◆ **WHAT THE TASK REQUIRES**: Nothing beyond the line containing "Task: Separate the" should be printed; print each line exactly from the first line of the listing below through it.
===============
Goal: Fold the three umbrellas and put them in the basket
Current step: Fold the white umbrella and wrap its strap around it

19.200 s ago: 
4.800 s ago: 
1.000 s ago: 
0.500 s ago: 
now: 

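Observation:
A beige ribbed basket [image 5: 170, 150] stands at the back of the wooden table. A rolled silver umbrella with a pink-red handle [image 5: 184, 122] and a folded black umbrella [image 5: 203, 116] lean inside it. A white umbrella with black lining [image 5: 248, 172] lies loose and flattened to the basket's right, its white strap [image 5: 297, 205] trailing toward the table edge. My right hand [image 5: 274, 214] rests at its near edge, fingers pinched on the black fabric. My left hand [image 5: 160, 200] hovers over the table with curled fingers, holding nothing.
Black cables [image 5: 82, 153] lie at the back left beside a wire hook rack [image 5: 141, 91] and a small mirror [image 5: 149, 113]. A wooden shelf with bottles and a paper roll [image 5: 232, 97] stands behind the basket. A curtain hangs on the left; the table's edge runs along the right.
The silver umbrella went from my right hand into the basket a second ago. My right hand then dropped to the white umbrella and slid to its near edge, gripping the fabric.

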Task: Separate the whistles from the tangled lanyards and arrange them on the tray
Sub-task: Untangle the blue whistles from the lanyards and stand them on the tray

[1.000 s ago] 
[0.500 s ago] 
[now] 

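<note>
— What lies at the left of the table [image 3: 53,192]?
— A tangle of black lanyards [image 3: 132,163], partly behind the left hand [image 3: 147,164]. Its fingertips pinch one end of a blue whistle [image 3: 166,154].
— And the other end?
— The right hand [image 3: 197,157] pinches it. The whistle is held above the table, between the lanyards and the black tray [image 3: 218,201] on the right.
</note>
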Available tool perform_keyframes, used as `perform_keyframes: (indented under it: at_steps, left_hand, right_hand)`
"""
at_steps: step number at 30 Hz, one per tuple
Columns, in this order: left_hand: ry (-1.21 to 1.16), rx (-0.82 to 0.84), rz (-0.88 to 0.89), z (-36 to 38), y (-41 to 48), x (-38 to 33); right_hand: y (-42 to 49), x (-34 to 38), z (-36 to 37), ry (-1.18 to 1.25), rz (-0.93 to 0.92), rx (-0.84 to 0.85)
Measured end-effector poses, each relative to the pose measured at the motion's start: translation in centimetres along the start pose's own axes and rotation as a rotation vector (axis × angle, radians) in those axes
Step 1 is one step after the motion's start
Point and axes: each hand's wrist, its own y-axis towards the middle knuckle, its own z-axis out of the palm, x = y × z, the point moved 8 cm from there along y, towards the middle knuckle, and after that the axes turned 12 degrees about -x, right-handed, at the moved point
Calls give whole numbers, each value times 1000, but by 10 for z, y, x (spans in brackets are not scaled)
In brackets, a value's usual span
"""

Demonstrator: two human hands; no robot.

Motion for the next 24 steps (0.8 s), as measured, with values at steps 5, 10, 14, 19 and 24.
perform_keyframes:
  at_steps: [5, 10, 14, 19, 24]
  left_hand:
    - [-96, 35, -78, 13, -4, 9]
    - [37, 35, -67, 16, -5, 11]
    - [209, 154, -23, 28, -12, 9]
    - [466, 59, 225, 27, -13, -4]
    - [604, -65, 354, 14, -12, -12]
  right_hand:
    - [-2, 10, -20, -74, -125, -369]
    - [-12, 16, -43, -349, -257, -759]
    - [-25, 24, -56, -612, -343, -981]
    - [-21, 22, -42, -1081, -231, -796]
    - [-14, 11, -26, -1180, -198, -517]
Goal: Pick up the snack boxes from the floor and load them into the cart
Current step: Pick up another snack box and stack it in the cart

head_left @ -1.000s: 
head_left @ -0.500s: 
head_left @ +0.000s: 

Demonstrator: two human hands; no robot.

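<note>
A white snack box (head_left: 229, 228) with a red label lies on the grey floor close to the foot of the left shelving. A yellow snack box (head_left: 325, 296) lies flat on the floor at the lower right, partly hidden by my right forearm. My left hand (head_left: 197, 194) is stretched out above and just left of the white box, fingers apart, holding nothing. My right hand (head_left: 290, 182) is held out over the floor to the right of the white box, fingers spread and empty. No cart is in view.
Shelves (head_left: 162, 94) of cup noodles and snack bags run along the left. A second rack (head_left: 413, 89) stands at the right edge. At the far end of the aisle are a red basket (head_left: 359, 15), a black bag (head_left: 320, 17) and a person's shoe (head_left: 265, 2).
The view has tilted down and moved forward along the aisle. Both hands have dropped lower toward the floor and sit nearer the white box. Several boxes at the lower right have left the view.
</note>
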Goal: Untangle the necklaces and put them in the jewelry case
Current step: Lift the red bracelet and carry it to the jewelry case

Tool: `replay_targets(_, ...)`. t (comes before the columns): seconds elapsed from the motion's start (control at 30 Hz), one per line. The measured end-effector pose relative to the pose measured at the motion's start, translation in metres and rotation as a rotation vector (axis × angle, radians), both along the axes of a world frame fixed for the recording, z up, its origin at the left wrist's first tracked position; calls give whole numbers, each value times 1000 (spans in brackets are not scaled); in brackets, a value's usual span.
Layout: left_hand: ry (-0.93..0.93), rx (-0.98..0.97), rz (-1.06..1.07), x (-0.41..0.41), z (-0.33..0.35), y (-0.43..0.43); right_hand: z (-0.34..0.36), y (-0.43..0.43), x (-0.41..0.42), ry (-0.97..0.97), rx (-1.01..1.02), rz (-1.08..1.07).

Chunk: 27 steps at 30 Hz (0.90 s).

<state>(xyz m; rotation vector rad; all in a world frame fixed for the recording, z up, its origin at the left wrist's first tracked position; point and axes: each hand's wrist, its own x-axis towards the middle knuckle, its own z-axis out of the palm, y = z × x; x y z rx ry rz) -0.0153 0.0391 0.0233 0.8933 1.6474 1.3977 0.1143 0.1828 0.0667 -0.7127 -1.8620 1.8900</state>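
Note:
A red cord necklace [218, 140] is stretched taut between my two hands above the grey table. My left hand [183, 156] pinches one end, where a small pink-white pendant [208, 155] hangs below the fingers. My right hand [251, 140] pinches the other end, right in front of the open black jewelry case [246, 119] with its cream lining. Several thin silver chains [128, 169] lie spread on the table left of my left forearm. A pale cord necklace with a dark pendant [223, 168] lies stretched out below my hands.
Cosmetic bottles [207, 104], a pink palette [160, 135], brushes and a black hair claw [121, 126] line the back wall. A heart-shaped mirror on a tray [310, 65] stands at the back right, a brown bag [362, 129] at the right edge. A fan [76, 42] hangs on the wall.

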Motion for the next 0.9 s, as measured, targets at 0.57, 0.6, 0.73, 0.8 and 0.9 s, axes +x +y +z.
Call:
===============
◆ **SOLUTION**:
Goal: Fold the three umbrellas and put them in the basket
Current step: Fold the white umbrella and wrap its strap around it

19.200 s ago: 
4.800 s ago: 
1.000 s ago: 
0.500 s ago: 
now: 

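Observation:
A beige ribbed basket [image 5: 170, 150] stands at the back of the wooden table. A rolled silver umbrella with a pink-red handle [image 5: 184, 122] and a folded black umbrella [image 5: 203, 116] lean inside it. A white umbrella with black lining [image 5: 248, 172] lies loose and flattened to the basket's right, its white strap [image 5: 297, 205] trailing toward the table edge. My right hand [image 5: 274, 214] rests at its near edge, fingers pinched on the black fabric. My left hand [image 5: 160, 200] hovers over the table with curled fingers, holding nothing.
Black cables [image 5: 82, 153] lie at the back left beside a wire hook rack [image 5: 141, 91] and a small mirror [image 5: 149, 113]. A wooden shelf with bottles and a paper roll [image 5: 232, 97] stands behind the basket. A curtain hangs on the left; the table's edge runs along the right.
The silver umbrella went from my right hand into the basket a second ago. My right hand then dropped to the white umbrella and slid to its near edge, gripping the fabric.
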
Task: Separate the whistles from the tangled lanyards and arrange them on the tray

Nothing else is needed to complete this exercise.